_Problem details_.
Take from the listing each line that has the string "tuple".

----

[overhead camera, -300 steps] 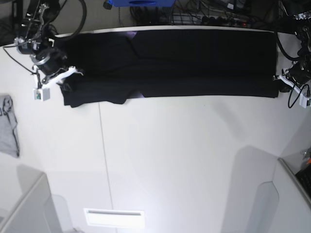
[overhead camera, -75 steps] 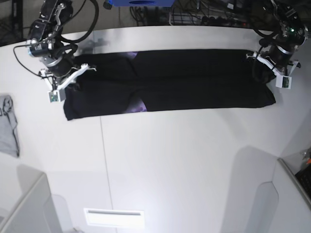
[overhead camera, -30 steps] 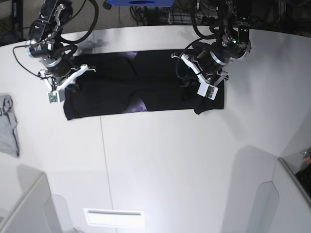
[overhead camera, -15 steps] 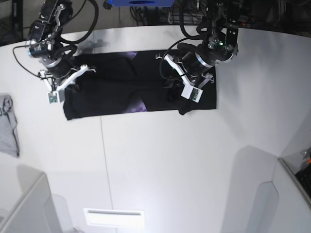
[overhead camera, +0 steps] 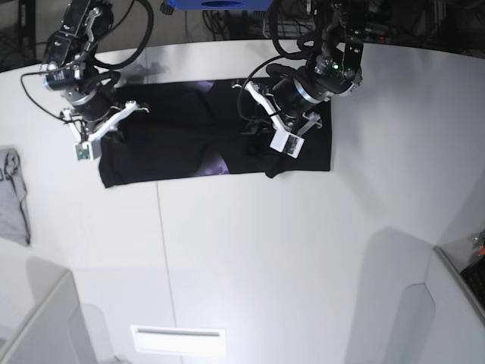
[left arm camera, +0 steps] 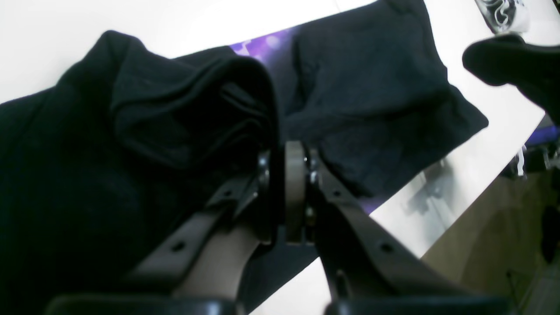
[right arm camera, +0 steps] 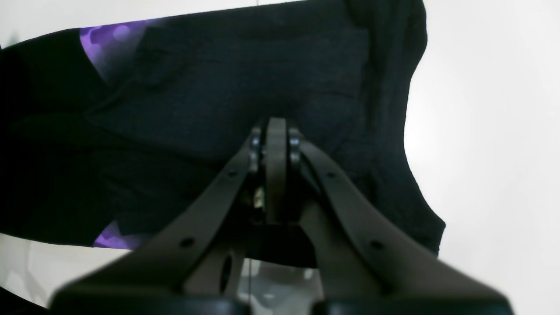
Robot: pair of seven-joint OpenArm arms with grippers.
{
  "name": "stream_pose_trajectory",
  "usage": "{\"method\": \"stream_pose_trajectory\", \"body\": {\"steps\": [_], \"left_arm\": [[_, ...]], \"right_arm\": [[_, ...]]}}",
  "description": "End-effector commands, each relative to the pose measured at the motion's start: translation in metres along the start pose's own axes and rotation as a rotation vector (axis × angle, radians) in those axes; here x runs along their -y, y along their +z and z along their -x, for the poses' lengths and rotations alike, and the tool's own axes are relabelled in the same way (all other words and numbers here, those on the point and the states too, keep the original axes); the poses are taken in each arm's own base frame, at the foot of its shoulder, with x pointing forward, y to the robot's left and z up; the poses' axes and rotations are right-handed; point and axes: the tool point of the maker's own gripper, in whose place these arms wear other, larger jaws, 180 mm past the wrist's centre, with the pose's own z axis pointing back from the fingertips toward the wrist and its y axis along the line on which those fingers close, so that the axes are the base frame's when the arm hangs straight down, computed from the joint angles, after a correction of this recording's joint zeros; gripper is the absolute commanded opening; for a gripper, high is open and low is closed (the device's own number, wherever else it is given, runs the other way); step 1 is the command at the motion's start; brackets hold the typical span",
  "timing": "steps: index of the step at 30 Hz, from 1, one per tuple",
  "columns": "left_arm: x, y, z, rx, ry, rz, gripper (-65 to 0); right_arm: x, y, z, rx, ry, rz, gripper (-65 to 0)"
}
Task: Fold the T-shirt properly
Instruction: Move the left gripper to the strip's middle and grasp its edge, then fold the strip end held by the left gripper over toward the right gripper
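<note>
The black T-shirt (overhead camera: 174,129) lies as a long folded strip across the far side of the white table (overhead camera: 265,250). A little purple print (overhead camera: 214,165) shows at its front edge. My left gripper (overhead camera: 261,140) hangs over the strip's right half. In the left wrist view it (left arm camera: 284,153) is shut on a bunched fold of the T-shirt (left arm camera: 188,109), doubled back over the rest. My right gripper (overhead camera: 112,129) sits at the strip's left end. The right wrist view shows it (right arm camera: 271,127) shut, tips down on the flat cloth (right arm camera: 218,87); no fabric shows between the jaws.
A small grey garment (overhead camera: 11,197) lies at the table's left edge. Cables and a blue object (overhead camera: 220,4) crowd the space behind the table's far edge. A grey box corner (overhead camera: 462,288) stands at the front right and a white strip (overhead camera: 178,340) near the front.
My left gripper has carried the T-shirt's right end further left over the strip, which now ends nearer the middle. The right gripper has stayed put.
</note>
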Motion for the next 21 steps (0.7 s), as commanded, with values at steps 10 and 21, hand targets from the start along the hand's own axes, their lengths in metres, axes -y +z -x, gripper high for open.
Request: {"method": "stream_pose_trajectory", "body": {"steps": [10, 21], "left_arm": [[0.014, -0.006, -0.012, -0.012, -0.025, 0.049, -65.0], [0.013, -0.011, -0.017, -0.029, -0.043, 0.051, -65.0]], "right_arm": [[-0.001, 0.002, -0.013, 0.048, 0.007, -0.007, -65.0], [-0.001, 0.002, -0.013, 0.048, 0.007, -0.007, -65.0]]}}
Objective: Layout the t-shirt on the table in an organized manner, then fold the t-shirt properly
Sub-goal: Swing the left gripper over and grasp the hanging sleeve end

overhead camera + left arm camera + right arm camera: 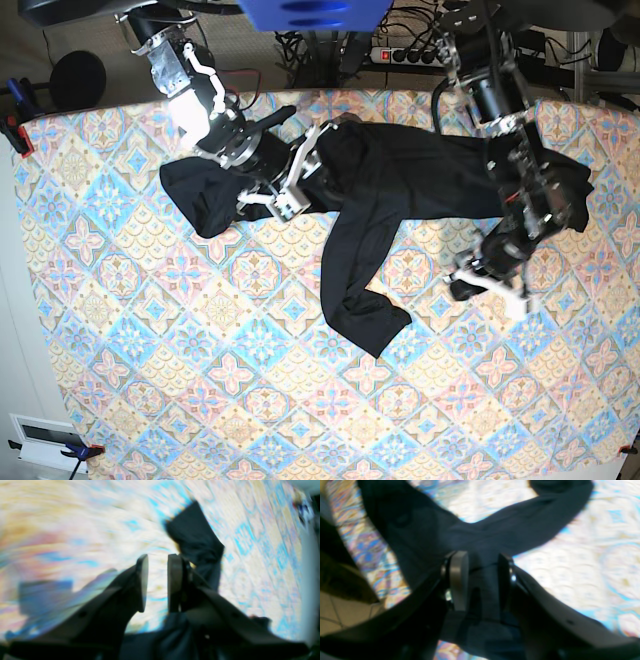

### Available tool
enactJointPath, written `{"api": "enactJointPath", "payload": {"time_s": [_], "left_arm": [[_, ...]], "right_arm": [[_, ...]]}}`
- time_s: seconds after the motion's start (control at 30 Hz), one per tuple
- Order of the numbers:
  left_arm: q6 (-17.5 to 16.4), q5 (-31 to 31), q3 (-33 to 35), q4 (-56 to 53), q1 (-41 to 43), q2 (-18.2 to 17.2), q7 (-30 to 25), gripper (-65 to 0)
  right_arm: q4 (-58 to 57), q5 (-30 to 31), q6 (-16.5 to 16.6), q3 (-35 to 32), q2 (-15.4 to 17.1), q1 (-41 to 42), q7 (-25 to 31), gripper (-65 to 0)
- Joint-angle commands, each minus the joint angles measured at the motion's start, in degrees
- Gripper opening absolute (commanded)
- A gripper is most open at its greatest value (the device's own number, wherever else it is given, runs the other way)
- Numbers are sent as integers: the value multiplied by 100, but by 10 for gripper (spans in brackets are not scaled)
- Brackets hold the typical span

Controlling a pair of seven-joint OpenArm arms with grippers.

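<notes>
free: near table (pixel 200 400) half | blocked: far half, crumpled t-shirt (pixel 400 180)

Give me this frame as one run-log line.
black fabric t-shirt: crumpled, unfolded | patterned table | left gripper: open, empty | right gripper: open, straddling shirt

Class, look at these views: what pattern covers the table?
The table shows pastel blue, pink and cream diamond tiles with floral motifs, clearest in the base view.

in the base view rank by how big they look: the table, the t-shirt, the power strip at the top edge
1. The table: it fills nearly the whole base view.
2. The t-shirt: spread unevenly over the upper middle, much smaller than the table.
3. The power strip: a small white bar; it lies beyond the table, so distance may shrink it.
</notes>
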Motion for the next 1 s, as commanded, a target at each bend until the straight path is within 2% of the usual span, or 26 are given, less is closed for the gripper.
{"api": "enactJointPath", "payload": {"time_s": [0.0, 0.07, 0.27, 0.47, 0.83, 0.97], "left_arm": [[-6, 63, 6, -217, -288, 10, -115, -512], [-6, 203, 6, -876, -604, 204, -229, -494], [-6, 555, 6, -2353, -1184, 582, -1196, -371], [-6, 572, 15, -3153, -1466, 819, -1715, -299], [-6, 581, 15, -4973, -1984, 846, -2858, -299], [-6, 581, 24, -5553, -2178, 942, -3095, -330]], "right_arm": [[141, 66, 39, 45, -2, 38, 142, -455], [141, 66, 39, 62, -2, 38, 142, -456], [149, 66, 39, 62, 7, 38, 151, -456], [149, 66, 39, 62, 7, 47, 151, -456], [149, 74, 39, 62, 7, 82, 160, -456], [149, 74, 39, 62, 7, 82, 160, -456]]}}
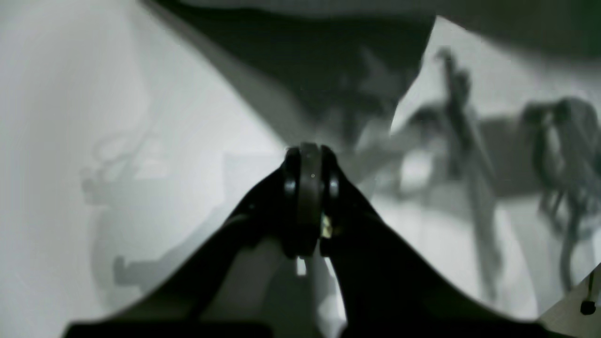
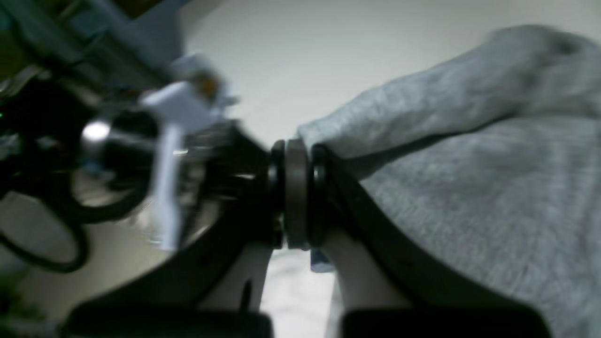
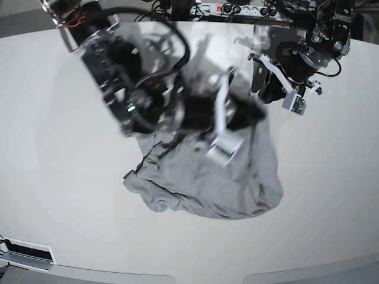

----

_Reply to the exercise_.
  "timing": "steps: index of the step at 30 Hz, from 1, one per tuple",
- time_s: seconds after the motion's start (control at 30 Hz), one per tuple

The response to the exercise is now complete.